Now, my good fellow, say the word; _do_ say you'll come, and then it will be a settled thing, and I shall look forward to it with such pleasure!' He was equally magnanimous about hunting, though, like a good many people who have 'had their hunts,' he pretended that his day was over, though he was a most zealous promoter of the sport.

So he asked everybody who did hunt to come and see him; and what with his hearty, affable manner, and the unlimited nature of his invitations, he generally passed for a deuced hospitable, good sort of fellow, and came in for no end of dinners and other entertainments for his wife and daughters, of which he had two--daughters, we mean, not wives.

His time was about up at Laverick Wells when Mr.Sponge arrived there; nevertheless, during the few days that remained to them, Mr.Jawleyford contrived to scrape a pretty intimate acquaintance with a gentleman whose wealth was reported to equal, if it did not exceed, that of Mr.Waffles himself.

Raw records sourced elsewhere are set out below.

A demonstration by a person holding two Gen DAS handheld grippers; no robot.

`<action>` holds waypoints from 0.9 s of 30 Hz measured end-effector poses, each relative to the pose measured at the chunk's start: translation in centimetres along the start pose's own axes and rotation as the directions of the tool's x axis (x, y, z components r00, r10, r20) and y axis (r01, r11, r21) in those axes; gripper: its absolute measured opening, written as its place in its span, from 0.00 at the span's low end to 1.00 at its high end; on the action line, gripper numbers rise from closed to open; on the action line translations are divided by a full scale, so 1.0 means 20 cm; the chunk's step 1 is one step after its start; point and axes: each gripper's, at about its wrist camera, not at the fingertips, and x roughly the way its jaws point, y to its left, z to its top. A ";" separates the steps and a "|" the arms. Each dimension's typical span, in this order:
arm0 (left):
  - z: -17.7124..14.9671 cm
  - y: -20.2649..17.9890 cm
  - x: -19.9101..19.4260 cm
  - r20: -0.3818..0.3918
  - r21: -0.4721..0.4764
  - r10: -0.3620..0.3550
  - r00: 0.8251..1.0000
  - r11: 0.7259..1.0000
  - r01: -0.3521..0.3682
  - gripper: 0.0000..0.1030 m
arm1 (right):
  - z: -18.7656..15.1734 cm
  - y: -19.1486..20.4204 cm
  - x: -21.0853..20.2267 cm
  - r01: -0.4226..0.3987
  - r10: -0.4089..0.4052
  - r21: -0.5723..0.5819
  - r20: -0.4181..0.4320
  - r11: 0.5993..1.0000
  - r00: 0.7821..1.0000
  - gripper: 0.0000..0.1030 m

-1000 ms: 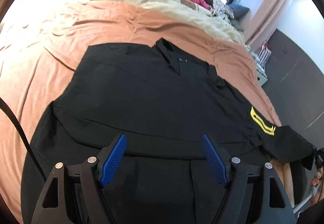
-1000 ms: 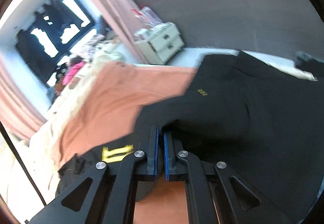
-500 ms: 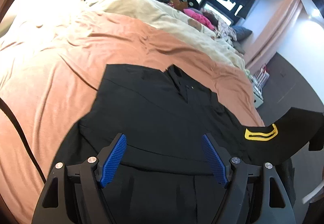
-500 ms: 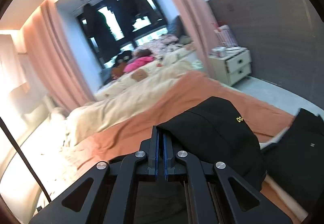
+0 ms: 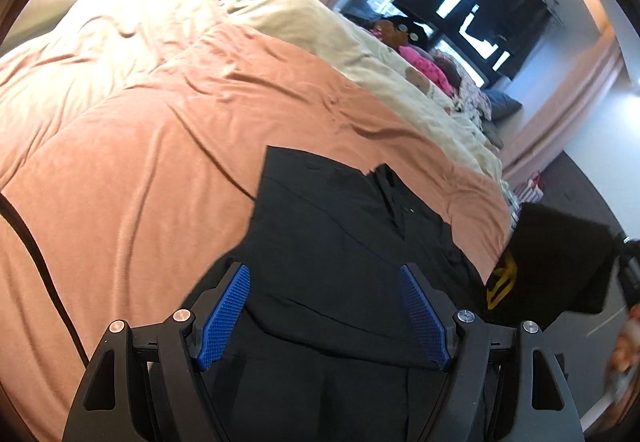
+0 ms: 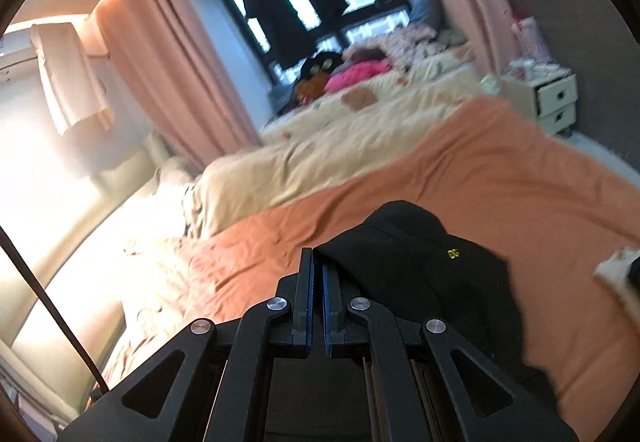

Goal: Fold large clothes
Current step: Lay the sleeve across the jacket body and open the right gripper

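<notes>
Your left gripper [image 5: 324, 316] is hovering wide and empty over the near hem of the black shirt [image 5: 340, 242], which is lying collar-away on the orange blanket [image 5: 160, 162]. Your right gripper [image 6: 316, 298] is pinching the sleeve [image 6: 420, 266] shut, holding it raised off the shirt's right side, so you are facing a fold leftward across the body.

The sleeve [image 5: 560, 262] with the yellow stripe mark [image 5: 502, 282], flat at the lower right of the left wrist view a second ago, now hangs lifted at the right edge. In the right wrist view, its black cloth [image 6: 420, 266] drapes right of centre, higher above the orange blanket [image 6: 500, 182].
</notes>
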 end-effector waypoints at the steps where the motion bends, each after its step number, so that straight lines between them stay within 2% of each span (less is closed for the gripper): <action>1: 0.01 0.02 0.00 0.003 -0.009 0.005 1.000 1.000 -0.005 0.76 | 0.01 -0.04 0.04 -0.011 0.011 0.009 -0.016 1.000 1.000 0.00; 4: 0.02 0.06 -0.01 0.011 -0.032 0.012 1.000 0.999 -0.011 0.76 | -0.08 -0.08 0.23 -0.041 0.044 0.040 -0.087 0.998 0.995 0.00; 7: 0.03 0.08 -0.01 0.011 -0.035 0.018 1.000 0.999 -0.018 0.76 | -0.18 -0.12 0.52 -0.056 0.068 0.074 -0.171 0.996 0.983 0.01; 11: 0.03 0.09 0.00 0.005 -0.041 0.032 0.999 0.999 -0.032 0.76 | -0.26 -0.21 0.75 -0.079 0.131 0.187 -0.286 0.979 0.949 0.03; 14: 0.03 0.10 0.02 -0.001 -0.038 0.039 0.999 0.999 -0.039 0.76 | -0.29 -0.29 0.80 -0.105 0.193 0.259 -0.342 0.960 0.920 0.10; 15: 0.03 0.08 0.02 -0.002 -0.029 0.042 0.999 0.999 -0.042 0.76 | -0.29 -0.31 0.78 -0.113 0.206 0.270 -0.347 0.956 0.915 0.22; 16: 0.03 0.07 0.02 -0.003 -0.021 0.046 0.999 0.999 -0.046 0.76 | -0.29 -0.33 0.75 -0.130 0.225 0.278 -0.344 0.952 0.912 0.48; 17: 0.03 0.07 0.03 -0.003 -0.015 0.048 0.999 0.999 -0.048 0.76 | -0.28 -0.36 0.74 -0.142 0.239 0.288 -0.337 0.947 0.911 0.64; 18: 0.02 0.06 0.03 -0.002 -0.009 0.047 0.999 0.999 -0.047 0.76 | -0.25 -0.39 0.68 -0.162 0.262 0.307 -0.320 0.938 0.910 0.75; 23: -0.01 -0.06 0.06 -0.011 0.049 0.037 0.999 0.998 -0.037 0.77 | -0.22 -0.55 0.44 -0.111 0.200 0.286 -0.305 0.952 0.931 0.75; 25: -0.03 -0.15 0.08 -0.026 0.098 0.033 0.999 0.995 -0.030 0.77 | -0.21 -0.65 0.29 -0.042 0.126 0.282 -0.288 0.958 0.949 0.75; 27: -0.07 -0.27 0.11 -0.047 0.161 0.015 0.999 0.987 -0.007 0.77 | -0.17 -0.81 0.16 0.023 0.067 0.327 -0.261 0.945 0.963 0.75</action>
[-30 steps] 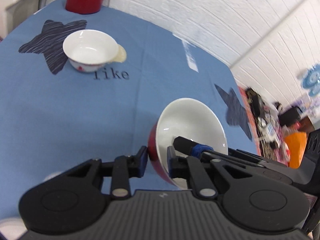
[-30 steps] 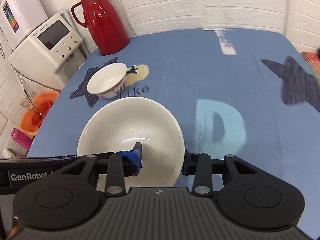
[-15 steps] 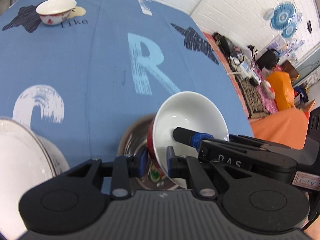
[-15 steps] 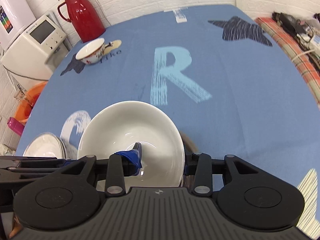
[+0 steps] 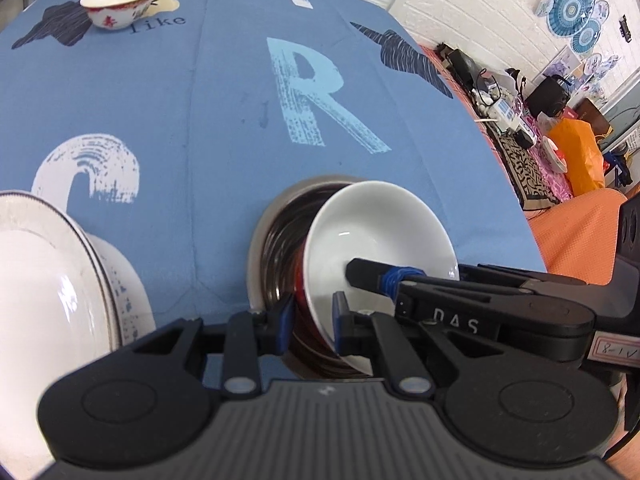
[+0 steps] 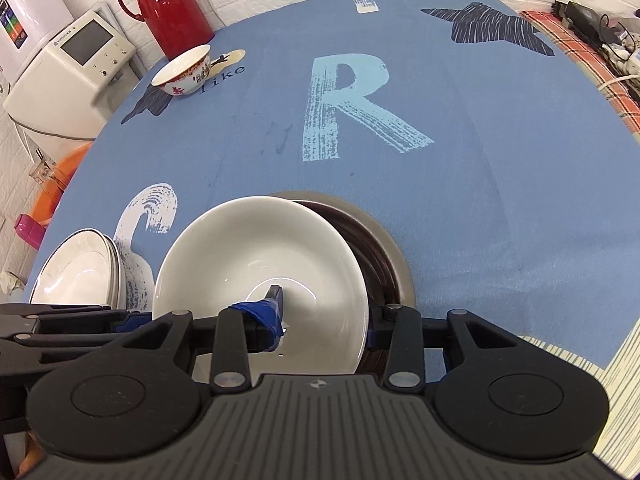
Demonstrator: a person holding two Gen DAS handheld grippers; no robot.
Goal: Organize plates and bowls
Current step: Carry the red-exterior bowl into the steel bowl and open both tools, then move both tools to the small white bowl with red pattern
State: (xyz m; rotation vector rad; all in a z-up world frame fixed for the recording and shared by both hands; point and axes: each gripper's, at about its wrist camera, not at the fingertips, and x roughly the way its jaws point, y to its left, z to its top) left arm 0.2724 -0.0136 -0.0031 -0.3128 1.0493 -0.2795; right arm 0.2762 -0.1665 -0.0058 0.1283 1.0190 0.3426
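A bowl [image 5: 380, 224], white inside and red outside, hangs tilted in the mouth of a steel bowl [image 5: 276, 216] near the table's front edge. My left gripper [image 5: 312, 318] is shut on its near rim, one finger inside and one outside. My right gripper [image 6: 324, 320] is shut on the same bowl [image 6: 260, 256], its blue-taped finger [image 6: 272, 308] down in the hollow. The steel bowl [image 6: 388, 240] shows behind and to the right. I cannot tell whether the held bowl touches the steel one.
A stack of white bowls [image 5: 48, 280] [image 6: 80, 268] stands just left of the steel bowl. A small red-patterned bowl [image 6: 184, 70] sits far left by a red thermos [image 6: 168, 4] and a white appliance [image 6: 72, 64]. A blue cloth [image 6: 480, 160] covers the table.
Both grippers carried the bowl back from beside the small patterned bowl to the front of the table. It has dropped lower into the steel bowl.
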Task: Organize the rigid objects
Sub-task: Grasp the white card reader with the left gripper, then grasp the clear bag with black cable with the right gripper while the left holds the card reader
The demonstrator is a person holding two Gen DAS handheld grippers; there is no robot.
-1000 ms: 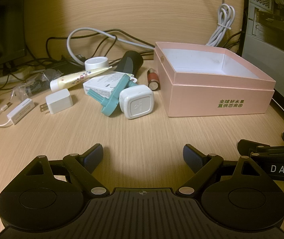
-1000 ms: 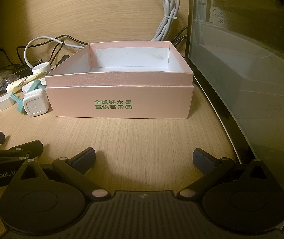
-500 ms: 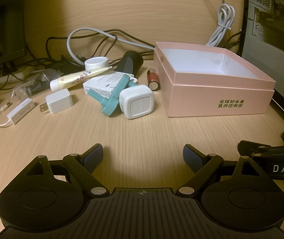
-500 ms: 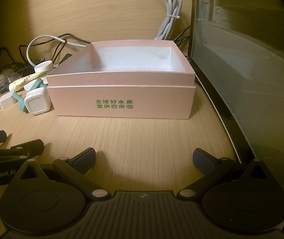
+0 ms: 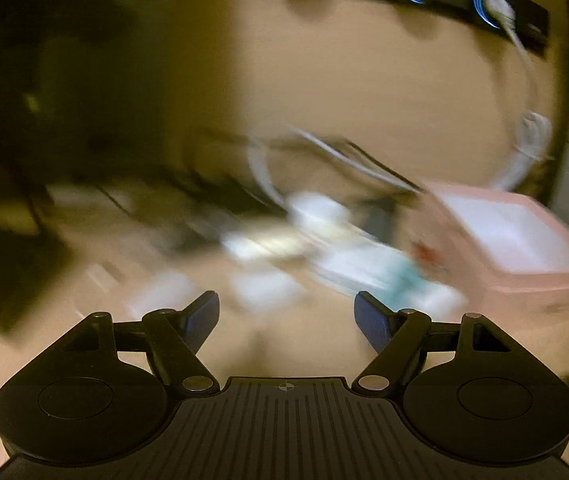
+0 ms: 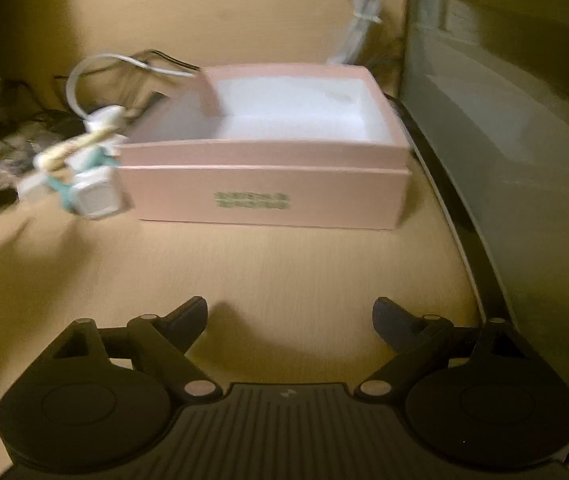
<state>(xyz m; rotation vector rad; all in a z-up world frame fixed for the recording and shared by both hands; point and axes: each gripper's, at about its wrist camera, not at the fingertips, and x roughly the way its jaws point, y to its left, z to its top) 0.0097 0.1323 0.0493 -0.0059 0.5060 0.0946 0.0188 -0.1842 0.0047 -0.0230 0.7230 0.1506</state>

The following was the closing scene between them: [Illustration: Jawleyford of Jawleyford Court] 'Mr.Sponge,' said he, getting our hero by both hands in Culeyford's Billiard Room, and shaking them as though he could not bear the idea of separation; 'my dear Mr.Sponge,' added he, 'I grieve to say we're going to-morrow; I had hoped to have stayed a little longer, and to have enjoyed the pleasure of your most agreeable society.' (This was true; he would have stayed, only his banker wouldn't let him have any more money.) 'But, however, I won't say adieu,' continued he; 'no, I _won't_ say adieu! I live, as you perhaps know, in one of the best hunting countries in England--my Lord Scamperdale's--Scamperdale and I are like brothers; I can do whatever I like with him--he has, I may say, the finest pack of hounds in the world; his huntsman.